The divergence in policies among states reflects the stark polarization in attitudes toward the pandemic within school communities. It also invites a number of questions about the legality of mask mandates (and bans on those mandates).

Are mask mandates legal?

It’s fairly clear that the government, including public schools, can require mask wearing as a response to the COVID-19 pandemic. Legally speaking, mask requirements are not unlike vaccination requirements, which states and districts have the authority to impose for the general welfare of their residents (see Underwood, 2020). School districts, most notably Los Angeles, are beginning to require COVID-19 vaccinations of students ages 12 and above. This was inevitable, particularly after postsecondary institutions began to impose (and courts began to uphold) vaccination requirements for students and staff.

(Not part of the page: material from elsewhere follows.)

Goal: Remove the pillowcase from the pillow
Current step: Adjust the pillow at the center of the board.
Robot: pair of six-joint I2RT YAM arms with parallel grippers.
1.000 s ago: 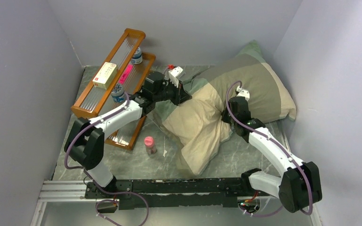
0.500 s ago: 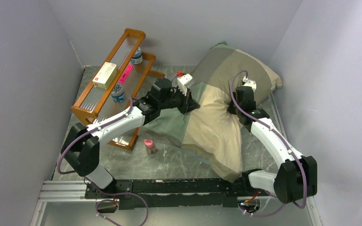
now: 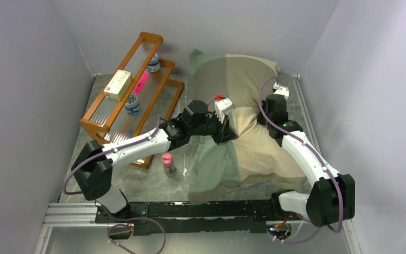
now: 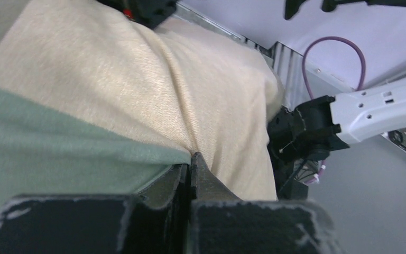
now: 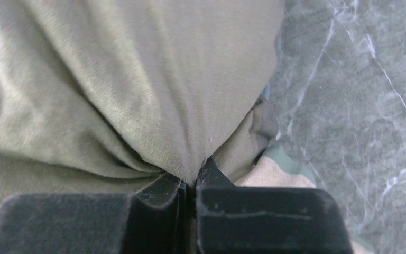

Yet, just like opponents of vaccination requirements, mask opponents are heading to court, alleging that mask requirements violate their constitutional rights, including their rights of free speech and free exercise of religion. For example, in Zinman v. Nova Southeastern Univ. (N.D. Fla. 2021), a Florida law student argued that his school’s mask requirement violated his First Amendment free speech rights by compelling him to engage in “expressive conduct conveying a message of subservience to authority” — and that the “refusal to wear a mask is inherently expressive of his disapproval of that message and [of] mask mandates themselves.”

It’s fairly clear that the government, including public schools, can require mask wearing as a response to the COVID-19 pandemic.

The court in Zinman disagreed, stating that mask wearing/non-wearing was not “inherently expressive conduct within the ambit of First Amendment protection” and that “[i]n the context of COVID-19 wearing a mask does not evince . . . subservience to authority — or any message at all. Rather, [it is] a means of limiting the spread of COVID-19.” The court reasoned that “[s]imply framing defiance of a law or regulation as a means of communicating disagreement with that law or regulation” was insufficient to receive free speech protection; otherwise, people could, for example, “refus[e] to wear a seatbelt or a motorcycle helmet, despite laws requiring such safety measures, in protest of being told to do so.” It also observed that the “plaintiff is free to express his opinion about mask requirements in virtually every way other than not wearing a mask — including, say, wearing a mask with an explicit message of protest written on it.” (“I Hate Masks” masks, anyone?)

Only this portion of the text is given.